The London School of Economics and Political Science (LSE) is a world renowned teaching establishment, so when it needed to replace an old site in central London, it was clear major investment was needed. Erected at a cost of £145 million (€172m) to improve the student and staff experience and the LSE campus environment, the Marshall Building is the new home for LSE’s business and finance-focused disciplines and is now LSE’s largest building. The new block, named after a benefactor of LSE, replaces 44 Lincoln’s Inn Fields, an eight-storey post-war office complex purchased by the university in 2015. Designed by Dublin-based Grafton Architects, the 18,000 square metre building houses lecture theatres, informal study spaces, academic offices, music rehearsal and arts facilities, squash courts and a 20m by 35m sports hall.

To accommodate this range of uses a rotating structure was developed to creatively address the need to transfer from the smaller spans at the upper levels, to the ever increasing spans required at ground and lower ground levels.
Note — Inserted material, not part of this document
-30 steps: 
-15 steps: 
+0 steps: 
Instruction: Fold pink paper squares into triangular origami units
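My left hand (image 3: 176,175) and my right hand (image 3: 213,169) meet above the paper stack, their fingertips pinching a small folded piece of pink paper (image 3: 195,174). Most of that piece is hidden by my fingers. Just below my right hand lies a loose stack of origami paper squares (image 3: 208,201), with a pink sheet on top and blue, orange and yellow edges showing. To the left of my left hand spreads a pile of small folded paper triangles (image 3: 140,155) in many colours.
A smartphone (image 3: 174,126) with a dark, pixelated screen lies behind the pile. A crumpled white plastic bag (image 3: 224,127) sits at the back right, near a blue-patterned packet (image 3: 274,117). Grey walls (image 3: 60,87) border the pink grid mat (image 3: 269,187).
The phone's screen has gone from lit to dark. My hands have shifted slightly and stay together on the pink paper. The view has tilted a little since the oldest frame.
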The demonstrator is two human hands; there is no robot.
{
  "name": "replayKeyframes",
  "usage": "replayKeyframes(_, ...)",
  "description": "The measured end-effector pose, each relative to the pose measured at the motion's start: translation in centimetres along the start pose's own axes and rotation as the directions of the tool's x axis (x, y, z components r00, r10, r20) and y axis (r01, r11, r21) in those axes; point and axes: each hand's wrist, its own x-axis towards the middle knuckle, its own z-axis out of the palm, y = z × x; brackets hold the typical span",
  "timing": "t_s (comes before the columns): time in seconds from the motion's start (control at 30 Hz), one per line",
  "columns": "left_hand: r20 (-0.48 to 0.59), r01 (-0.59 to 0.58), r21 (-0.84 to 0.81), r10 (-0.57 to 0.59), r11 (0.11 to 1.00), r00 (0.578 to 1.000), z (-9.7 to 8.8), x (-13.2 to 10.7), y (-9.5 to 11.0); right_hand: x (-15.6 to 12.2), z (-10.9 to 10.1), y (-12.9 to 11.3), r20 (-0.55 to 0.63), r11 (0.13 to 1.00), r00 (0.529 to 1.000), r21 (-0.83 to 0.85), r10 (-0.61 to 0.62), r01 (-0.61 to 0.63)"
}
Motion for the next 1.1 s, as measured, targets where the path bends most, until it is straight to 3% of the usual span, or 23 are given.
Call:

This has led to a series of incredible ‘tree like’ concrete columns and beams in the form of tapered diagonal ‘branches’ which give the building an epic grandeur.

Tasked with the installation of the AV for the Marshall Building was systems integrator proAV. The provision of IT was to be supplied by the university’s IT team. This project is proAV’s third large scale AV deployment within a construction environment for LSE, with previous projects including the Centre Building which was completed in 2019. Occupying a central position within the LSE campus the Marshall Building has three separate entrances leading into a huge Great Hall, an open plan space for meeting and socialising. The interior is a dramatic visual centrepiece in sustainable concrete with a sweeping staircase leading to two floors of varied teaching spaces. After winning a tender process, proAV was engaged by LSE to review and redesign the AV equipment provision for all the teaching rooms, the Great Hall, further meeting rooms, the Rehearsal Studio and music rooms to include digital signage options and an assisted hearing system.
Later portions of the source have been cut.